集落孤立の危機に「助けおうて、支えおうて」

紀伊半島豪雨からの10年を振り返る前奈良県十津川村長の更谷慈禧さん=同村
紀伊半島豪雨からの10年を振り返る前奈良県十津川村長の更谷慈禧さん=同村

平成23年9月の紀伊半島豪雨で多発した山崩れやがけ崩れで道路が寸断され、陸の孤島と化した奈良県十津川村。当時村長だった更谷慈禧(よしき)さん(74)は、2カ月にわたって役場に寝泊まりしながら復旧を指揮した。「うらみつらみ言わんと、自分たちで助けおうて、支えおうて」。孤立した集落で見た支え合って生きる村人の姿が、その後の村の復興事業の原点だった。

「(自宅の)すぐ近くで地すべりが起きて、道がなくなった。家内には『おらが命はおらで守ってくれよ』と伝え、自宅には帰らなかった」

豪雨は、道という道をことごとく寸断した。宇宮原(うぐはら)地区の更谷さんの自宅周辺も例外ではなかった。

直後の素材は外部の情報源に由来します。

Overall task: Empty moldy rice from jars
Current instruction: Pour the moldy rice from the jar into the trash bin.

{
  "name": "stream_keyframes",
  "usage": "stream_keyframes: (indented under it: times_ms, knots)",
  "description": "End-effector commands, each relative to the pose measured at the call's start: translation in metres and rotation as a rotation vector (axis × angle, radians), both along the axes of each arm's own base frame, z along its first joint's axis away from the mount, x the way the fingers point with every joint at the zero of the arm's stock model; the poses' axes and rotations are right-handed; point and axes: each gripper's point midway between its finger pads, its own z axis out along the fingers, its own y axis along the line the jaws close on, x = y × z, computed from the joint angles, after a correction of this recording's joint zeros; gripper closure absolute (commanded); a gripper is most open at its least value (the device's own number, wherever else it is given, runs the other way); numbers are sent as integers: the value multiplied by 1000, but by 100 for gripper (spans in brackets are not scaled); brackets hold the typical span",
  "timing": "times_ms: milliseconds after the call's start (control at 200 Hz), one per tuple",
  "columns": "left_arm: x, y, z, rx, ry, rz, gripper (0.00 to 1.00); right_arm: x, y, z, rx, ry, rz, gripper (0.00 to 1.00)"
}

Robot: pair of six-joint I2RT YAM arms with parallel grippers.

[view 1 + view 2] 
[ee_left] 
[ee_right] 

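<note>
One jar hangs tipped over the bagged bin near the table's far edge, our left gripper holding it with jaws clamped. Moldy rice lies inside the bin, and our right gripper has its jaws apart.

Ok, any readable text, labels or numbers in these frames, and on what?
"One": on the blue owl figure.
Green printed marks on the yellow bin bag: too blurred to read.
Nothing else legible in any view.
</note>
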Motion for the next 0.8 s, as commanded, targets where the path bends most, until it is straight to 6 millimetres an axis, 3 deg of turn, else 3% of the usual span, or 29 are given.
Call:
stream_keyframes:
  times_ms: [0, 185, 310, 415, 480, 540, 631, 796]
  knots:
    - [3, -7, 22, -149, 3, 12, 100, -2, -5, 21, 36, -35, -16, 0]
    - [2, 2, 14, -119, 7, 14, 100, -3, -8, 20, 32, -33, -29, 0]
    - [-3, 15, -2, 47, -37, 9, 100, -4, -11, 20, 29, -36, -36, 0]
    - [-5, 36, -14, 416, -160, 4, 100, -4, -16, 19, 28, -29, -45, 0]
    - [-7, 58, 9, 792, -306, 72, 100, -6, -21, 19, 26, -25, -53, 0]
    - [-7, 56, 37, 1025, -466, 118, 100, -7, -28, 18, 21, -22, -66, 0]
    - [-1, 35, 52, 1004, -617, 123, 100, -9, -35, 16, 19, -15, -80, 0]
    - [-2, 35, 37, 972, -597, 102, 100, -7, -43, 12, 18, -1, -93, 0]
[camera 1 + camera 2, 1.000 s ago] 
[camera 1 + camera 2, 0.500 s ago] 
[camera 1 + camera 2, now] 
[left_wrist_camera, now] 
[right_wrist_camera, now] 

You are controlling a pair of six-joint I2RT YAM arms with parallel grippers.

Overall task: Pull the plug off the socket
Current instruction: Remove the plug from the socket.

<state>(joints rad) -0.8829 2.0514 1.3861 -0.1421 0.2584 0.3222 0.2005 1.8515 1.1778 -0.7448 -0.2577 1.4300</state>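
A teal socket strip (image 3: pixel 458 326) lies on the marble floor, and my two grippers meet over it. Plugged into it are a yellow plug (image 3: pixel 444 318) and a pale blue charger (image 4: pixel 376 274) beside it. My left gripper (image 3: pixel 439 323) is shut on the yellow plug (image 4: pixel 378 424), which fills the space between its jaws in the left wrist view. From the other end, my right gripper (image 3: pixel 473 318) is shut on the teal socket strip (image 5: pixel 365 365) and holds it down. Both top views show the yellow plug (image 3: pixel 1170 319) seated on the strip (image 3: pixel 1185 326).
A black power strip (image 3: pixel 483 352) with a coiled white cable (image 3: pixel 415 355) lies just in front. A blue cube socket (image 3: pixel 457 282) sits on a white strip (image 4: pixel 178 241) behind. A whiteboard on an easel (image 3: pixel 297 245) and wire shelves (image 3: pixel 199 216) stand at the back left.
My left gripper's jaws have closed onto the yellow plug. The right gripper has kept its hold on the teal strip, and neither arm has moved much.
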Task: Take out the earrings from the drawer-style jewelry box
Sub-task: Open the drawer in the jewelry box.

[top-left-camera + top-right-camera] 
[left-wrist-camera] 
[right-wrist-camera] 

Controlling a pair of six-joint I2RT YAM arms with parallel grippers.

「光ファイバーとか電話とか、村内の連絡網はぜんぶ途切れた。マスコミの人たちは新聞やテレビで情報流すから、都会の方が村の状況を知っとるわけです。(自分の)足で確認する以外にどうしようもなかった。状況がわからんほど苦しいものはない」

寝泊まりは役場。床に座布団を並べて避難者用の毛布をかけて寝ていたという。「男ばっかりの雑魚寝やんか。風呂にも入れないから異様な臭いがしとった」

10日ほどしてやっと役場にある温泉に交代で入ることができた。「みんな上がってきたらにこにこしてな」。今となっては懐かしく思い出される光景もあるが、当時は必死だった。

水害発生から約1カ月後には手にしびれを自覚。心配した幹部職員が更谷さんを無理矢理に車に乗せ、大阪の病院で診てもらうと、心筋梗塞の一歩手前で入院を余儀なくされる。